- _RECORDED INFORMATION_
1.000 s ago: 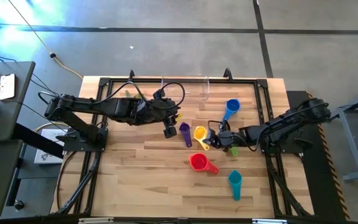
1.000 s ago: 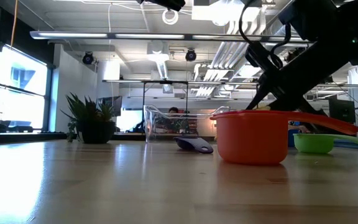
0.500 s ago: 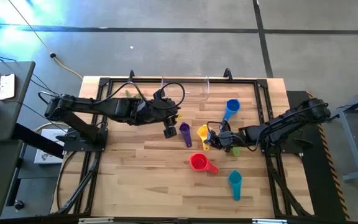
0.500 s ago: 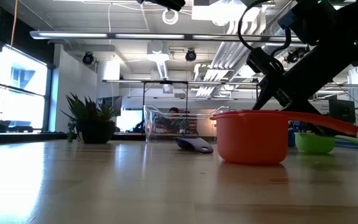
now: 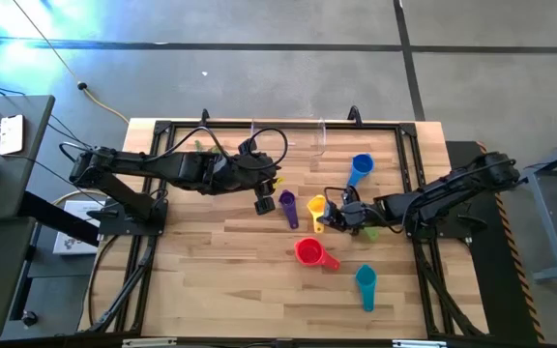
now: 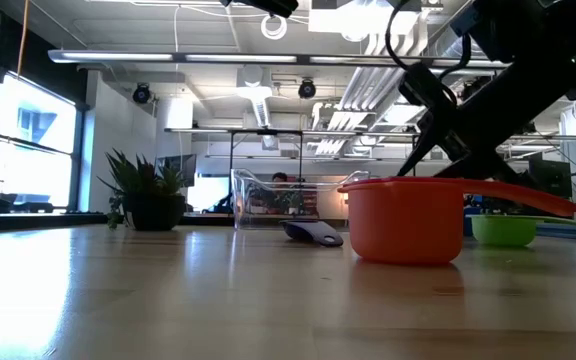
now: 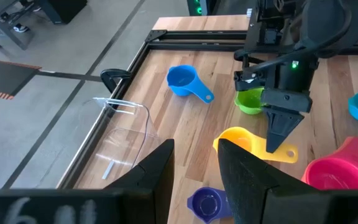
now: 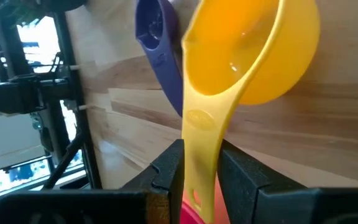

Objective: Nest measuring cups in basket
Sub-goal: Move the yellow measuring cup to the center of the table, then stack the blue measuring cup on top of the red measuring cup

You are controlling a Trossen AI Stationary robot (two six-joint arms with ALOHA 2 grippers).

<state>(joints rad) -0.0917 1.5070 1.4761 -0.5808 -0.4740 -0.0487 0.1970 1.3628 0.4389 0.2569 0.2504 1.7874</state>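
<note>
The yellow measuring cup (image 5: 314, 205) lies mid-table, and my right gripper (image 5: 327, 220) is shut on its handle, reaching in from the table's right. Around it on the wood lie the purple cup (image 5: 287, 201), blue cup (image 5: 360, 166), red cup (image 5: 307, 252) and teal cup (image 5: 366, 278). The green cup (image 7: 250, 101) sits half under my right arm. The clear basket (image 5: 288, 135) stands at the far edge with no cup in it. My left gripper (image 5: 264, 205) hangs open above the table, left of the purple cup, holding nothing. My right gripper has the yellow cup's handle (image 8: 201, 137) between its two fingers (image 8: 166, 174), one on each long edge. The fingers slant down from the table's right and lie along the handle. The bowl (image 8: 253, 50) points away from the gripper, low over the wood; whether it rests there I cannot tell.
A small potted plant (image 6: 148, 195) stands near the far left corner. A black frame (image 5: 162, 126) rims the tabletop. The near half of the table is bare wood apart from the red and teal cups.
</note>
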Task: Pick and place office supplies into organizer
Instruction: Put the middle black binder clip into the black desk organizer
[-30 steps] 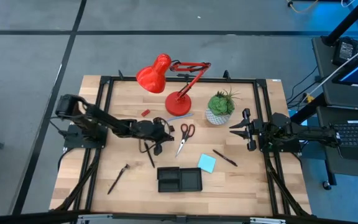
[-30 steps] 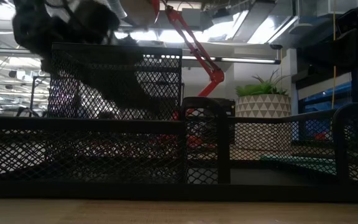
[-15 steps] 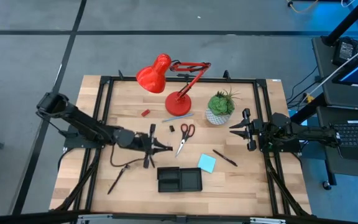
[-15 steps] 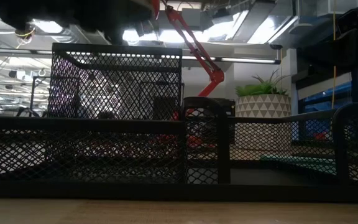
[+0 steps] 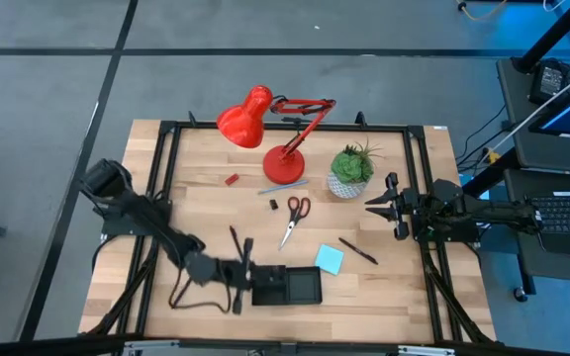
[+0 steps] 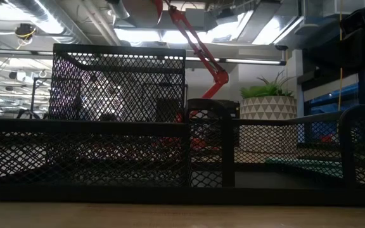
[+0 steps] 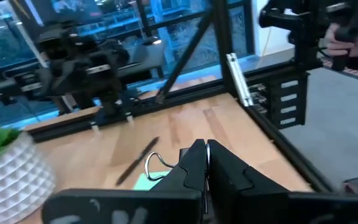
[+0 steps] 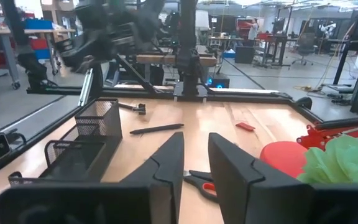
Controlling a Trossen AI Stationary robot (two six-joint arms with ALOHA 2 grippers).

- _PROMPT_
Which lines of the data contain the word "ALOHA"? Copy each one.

- _OUTPUT OF THE EXERCISE_
You are controlling a Trossen AI Stationary robot (two six-joint arms with ALOHA 2 grippers).
Controlling a Trossen AI Stationary robot (two six-joint arms with ALOHA 2 grippers).

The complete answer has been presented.